Fig. 4: Maternal antibiotic exposure downregulates IFN1 signaling in neonatal ILC2s.

a–c Lung ILC2s were sorted from neonates born to Abx or PBS dams, and transcriptional profiling was evaluated by SMART-seq. a Volcano plots presenting the differences between two groups. The negative binomial distribution was employed for the identification of differentially expressed genes through the use of DESeq2. The Benjamini-Hochberg method was applied for multiple testing correction. b Top 10 pathways enriched in KEGG analysis. The hypergeometric test was employed to assess the impact of differentially expressed genes on a pathway. The Benjamini-Hochberg method was applied for multiple testing correction. c Gene set enrichment analysis (GSEA) showing the downregulation of interferon β (IFNβ) signaling in Abx group. The one-sided Wilcoxon rank-sum test was employed for the enrichment analysis of the IFNβ signaling pathway within the framework of GSEA. d Amounts of IFNβ in the culture supernatants of lung ILC2s were measured by ELISA (n = 3). e The amounts of IL-5 and IL-13 in the culture supernatants of lung ILC2s in the presence of different dosages of IFNβ were measured by ELISA (n = 4). f–i WT and Ifnar1-/- pregnant mice were subjected to Abx treatment, pups were intraperitoneally injected with IFNβ (1 × 104 U/mouse) daily for 5 consecutive days.

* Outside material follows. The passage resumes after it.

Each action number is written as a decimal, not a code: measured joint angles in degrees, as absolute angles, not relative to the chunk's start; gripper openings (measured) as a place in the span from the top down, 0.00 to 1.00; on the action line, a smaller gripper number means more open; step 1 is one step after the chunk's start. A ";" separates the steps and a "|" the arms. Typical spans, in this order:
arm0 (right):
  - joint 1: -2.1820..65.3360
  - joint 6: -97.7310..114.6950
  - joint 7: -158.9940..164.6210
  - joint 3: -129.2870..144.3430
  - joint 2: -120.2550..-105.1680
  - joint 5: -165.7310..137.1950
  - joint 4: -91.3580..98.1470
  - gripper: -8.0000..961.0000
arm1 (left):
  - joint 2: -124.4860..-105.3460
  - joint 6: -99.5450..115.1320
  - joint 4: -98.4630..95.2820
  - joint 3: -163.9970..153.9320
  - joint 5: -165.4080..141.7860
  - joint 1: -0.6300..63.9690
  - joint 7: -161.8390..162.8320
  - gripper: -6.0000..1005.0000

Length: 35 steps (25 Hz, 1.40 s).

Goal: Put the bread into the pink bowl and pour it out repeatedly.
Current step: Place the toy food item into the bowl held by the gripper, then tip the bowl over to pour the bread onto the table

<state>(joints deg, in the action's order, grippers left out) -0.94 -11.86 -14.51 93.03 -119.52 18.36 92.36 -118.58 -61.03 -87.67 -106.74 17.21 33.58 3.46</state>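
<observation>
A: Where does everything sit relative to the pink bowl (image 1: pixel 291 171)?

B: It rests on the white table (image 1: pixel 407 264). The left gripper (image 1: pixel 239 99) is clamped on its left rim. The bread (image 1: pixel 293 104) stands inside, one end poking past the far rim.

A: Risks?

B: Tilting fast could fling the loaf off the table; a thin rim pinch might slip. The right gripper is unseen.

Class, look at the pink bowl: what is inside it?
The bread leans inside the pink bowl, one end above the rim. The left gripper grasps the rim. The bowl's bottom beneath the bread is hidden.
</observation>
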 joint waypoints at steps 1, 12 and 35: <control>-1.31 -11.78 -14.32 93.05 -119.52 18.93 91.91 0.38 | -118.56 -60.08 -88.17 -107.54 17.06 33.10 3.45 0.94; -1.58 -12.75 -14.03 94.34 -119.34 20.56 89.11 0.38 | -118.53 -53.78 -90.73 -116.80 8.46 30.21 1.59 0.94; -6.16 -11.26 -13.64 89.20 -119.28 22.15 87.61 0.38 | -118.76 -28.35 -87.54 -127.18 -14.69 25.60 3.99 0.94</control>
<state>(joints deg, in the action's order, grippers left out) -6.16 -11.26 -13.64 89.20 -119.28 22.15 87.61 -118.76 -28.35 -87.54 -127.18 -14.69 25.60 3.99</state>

Pups were sacrificed at postnatal day 7 (n = 5). The absolute number of ILC2 (f), the frequency of Ki-67+ ILC2s (g), and the frequency of IL-5+ IL-13+ ILC2s (h) in lungs were analyzed by flow cytometry. i Amounts of IL-5 and IL-13 in BALF were determined by ELISA. In Fig. 4d, 4e and 4i, the data are presented as the mean ± SEM values, by unpaired two-tailed Student’s t test. For box plots, the data are shown as “Min to Max, show all points”. For box plots, the midline represents the median; box represents the interquartile range (IQR) between the first and third quartiles, and whiskers represent the lowest or highest values within 1.5 times IQR from the first or third quartiles (f, g, h). **P < 0.01; ***P < 0.001; ****P < 0.0001 by unpaired two-tailed Student’s t test or one-way ANOVA followed by Tukey-Kramer multiple-comparisons test. Data are presentative of 2-3 independent experiments (d–i). Statistical source data are provided in Source Data.